I have a trained NTS-NET that uses 108 MB on file storage. In my server I do not have enough space but is only some MB. So I compress “state_dict” using “tar.gz” and I arrive to 100 MB. It i just enought. So to load the model I use the funcion
from torch.serialization import _load, _open_zipfile_reader
tar = tarfile.open(filep_ath, "r:gz")
member = tar.getmembers()
with tar.extractfile(member) as untar:
with _open_zipfile_reader(untar) as zipfile:
torch_loaded = _load(zipfile, None, pickle)
if __name__ == '__main__':
# equivalet for torch.load("../models/nts_net_state.pt") for .tar.gz
So at the end I read the torch model from tar.gz directly.

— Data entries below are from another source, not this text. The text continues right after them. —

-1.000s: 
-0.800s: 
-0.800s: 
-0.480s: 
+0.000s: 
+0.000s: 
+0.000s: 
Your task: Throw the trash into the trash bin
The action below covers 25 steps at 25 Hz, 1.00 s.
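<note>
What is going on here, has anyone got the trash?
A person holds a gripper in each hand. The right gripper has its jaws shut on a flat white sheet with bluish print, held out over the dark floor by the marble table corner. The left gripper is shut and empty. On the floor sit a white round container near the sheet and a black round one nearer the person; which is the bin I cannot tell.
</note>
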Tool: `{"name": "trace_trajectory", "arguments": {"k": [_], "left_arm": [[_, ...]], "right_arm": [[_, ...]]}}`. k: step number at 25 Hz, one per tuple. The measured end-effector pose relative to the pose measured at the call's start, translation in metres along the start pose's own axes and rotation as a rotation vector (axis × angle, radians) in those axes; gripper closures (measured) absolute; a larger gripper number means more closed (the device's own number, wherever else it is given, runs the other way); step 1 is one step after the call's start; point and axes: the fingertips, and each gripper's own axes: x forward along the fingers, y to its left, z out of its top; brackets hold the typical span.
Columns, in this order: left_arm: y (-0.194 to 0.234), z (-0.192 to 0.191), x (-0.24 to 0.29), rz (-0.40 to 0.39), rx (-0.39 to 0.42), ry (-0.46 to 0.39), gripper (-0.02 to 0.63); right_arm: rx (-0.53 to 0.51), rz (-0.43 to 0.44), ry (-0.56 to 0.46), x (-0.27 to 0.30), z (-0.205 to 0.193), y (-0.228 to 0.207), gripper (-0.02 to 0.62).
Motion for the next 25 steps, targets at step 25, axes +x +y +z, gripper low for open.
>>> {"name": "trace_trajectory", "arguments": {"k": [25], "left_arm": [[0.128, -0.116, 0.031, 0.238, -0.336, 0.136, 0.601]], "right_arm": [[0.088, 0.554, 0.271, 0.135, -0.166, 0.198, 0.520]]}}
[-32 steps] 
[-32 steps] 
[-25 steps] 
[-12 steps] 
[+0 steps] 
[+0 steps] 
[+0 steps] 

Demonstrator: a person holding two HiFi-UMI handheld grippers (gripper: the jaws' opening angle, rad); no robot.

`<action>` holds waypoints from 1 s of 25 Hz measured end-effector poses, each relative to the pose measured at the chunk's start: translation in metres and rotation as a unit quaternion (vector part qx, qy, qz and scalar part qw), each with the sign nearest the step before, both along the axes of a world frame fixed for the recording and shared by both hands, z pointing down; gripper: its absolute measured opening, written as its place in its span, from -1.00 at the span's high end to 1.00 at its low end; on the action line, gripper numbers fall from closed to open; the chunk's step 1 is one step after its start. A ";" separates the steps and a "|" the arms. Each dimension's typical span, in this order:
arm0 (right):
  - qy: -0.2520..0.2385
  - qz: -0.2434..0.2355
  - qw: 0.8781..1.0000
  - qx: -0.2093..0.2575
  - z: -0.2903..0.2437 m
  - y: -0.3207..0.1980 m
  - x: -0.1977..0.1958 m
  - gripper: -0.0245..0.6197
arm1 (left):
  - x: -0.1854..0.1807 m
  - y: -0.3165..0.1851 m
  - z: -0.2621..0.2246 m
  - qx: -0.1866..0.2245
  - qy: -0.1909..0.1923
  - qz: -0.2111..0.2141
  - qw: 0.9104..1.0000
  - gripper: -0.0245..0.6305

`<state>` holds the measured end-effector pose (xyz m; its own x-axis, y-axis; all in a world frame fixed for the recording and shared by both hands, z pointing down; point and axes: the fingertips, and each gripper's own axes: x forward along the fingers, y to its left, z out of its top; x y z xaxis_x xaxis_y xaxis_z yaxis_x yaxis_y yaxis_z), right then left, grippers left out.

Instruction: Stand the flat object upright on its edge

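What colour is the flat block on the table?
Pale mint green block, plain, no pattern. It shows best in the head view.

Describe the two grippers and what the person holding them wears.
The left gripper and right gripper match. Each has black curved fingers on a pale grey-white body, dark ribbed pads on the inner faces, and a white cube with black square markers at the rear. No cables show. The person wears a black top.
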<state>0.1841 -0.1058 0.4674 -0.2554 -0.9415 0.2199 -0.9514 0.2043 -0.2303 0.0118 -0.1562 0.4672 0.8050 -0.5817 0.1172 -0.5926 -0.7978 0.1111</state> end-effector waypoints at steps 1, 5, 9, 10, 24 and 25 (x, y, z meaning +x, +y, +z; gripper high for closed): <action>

But in this way the prediction are too slow.
Exist some better solution at this problem?
(I’m using torch-1.4.0, and python 3.6)
Is the loading of the
state_dict slow or the model predictions?
The latter shouldn’t be influenced by how the
state_dict is loaded or are you reloading it in every iteration?
The slow part is the extract tar.gz and it save only 8MB into the state_dict stored file.
I’m speaking about only predictions (of small data) so I do not have iterations inside a single call.
It is expected that unzipping a file will take longer than e.g. reading a binary file.
What kind of system are you using that you are running out of memory for 108MB?
No. I fill my server memory with:
- with torch and torchvision and other libraries
- and 108MB of trained model
For example I see that transform a tensorflow model using tensorflow-lite the size in MB of the model can be reduced a lot. I was wondering for something like that using pytorch. If exist some other way may be it is less slow.
You could try to quantize your model to reduce the size.
However, I’m not sure, how experimental this feature is at the moment,
Thank you! I try this way! And I wondering also for other.